Results : Of the 31 survey responders, 20 were male (mean age 43 years, range 18-75 years). Over 50% presented to the ED with an acute injury to the eye. Ninety percent of the patients rated the importance of hand hygiene as “very” or “extremely important”, and 84% remembered the resident practicing hand hygiene, and 16% did not remember whether hand hygiene was practiced. All survey participants reported that the provider spoke clearly, which was rated “very” or “extremely important” by 93% of the participants. Level of clinical knowledge was cited by 21 out of 31 responders as the most important criteria when evaluating their provider. The overall satisfaction score (possible score range between 0-10) was 9.4 ±1.02. High education level was the greatest predictor for lower level of satisfaction with the encounter (LR 5.75) compared to those with fewer than 4 years of college education.
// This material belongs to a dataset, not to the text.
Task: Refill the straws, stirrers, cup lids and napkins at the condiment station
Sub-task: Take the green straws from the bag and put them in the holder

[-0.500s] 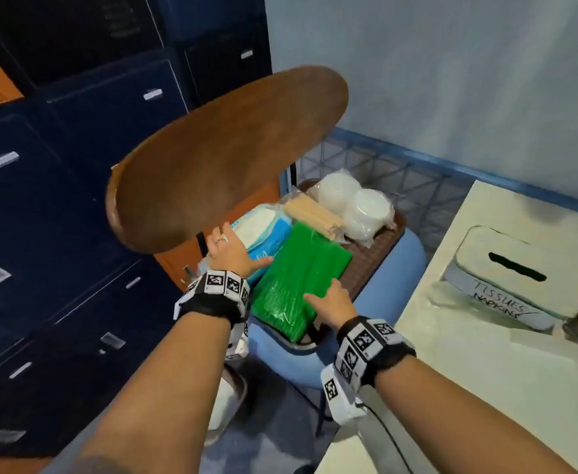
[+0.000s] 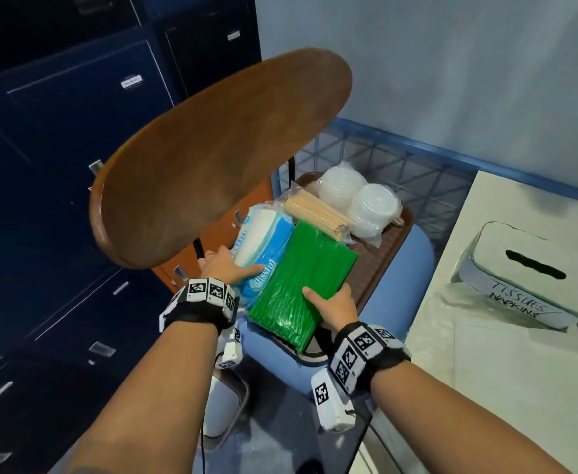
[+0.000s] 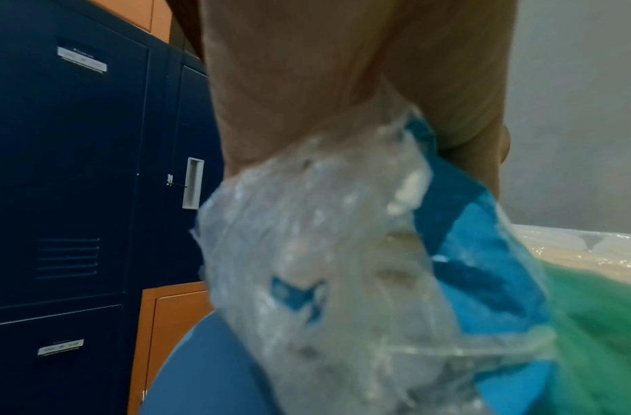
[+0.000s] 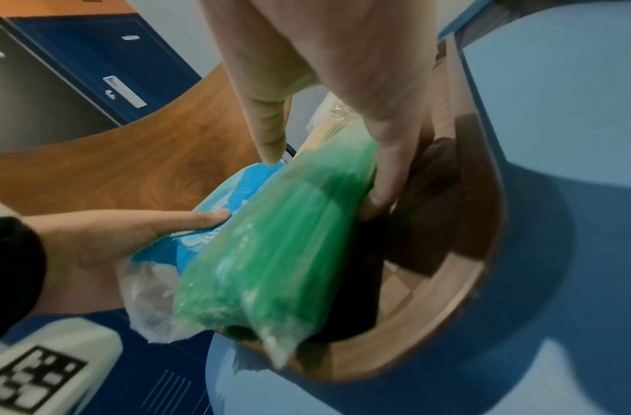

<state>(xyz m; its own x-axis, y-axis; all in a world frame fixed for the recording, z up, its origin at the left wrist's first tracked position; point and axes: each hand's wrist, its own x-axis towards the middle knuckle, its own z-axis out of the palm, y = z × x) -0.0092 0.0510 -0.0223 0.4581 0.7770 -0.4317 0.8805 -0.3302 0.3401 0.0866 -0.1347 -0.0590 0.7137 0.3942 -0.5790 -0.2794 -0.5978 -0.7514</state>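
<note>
A brown tray point(image 2: 388, 254) lies on a blue chair seat. On it are a green pack of straws point(image 2: 301, 268), a blue and white napkin pack point(image 2: 263, 241), a bag of wooden stirrers point(image 2: 315, 213) and two bagged stacks of white cup lids point(image 2: 359, 200). My left hand point(image 2: 236, 265) grips the near end of the napkin pack point(image 3: 466, 238), thumb on top. The right hand point(image 2: 327, 295) grips the straw pack point(image 4: 271, 252) at its right edge, thumb on top and fingers point(image 4: 384, 179) curled under. The pack's near end sticks out over the tray rim.
The chair's wooden back point(image 2: 219, 159) hangs over the tray's left side. Dark blue lockers point(image 2: 58, 200) fill the left. A white counter point(image 2: 520, 388) at right carries a box labelled tissues napkins point(image 2: 527, 275). A blue wire crate point(image 2: 400, 159) stands behind the chair.
</note>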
Conclusions : Our survey suggests that despite the obstacles in providing optimal patient care due to the time constraints in the ED and the relatively limited clinical experience of the first year ophthalmology residents, high level of patient satisfaction can be achieved by adhering to principles of patient-centered care such as clear communication and hand hygiene. As level of knowledge was perceived as the most important factor by patients in this survey, beginning residents should not ignore the value of enhancing their knowledge depth and breadth.

This is an abstract that was submitted for the 2016 ARVO Annual Meeting, held in Seattle, Wash., May 1-5, 2016.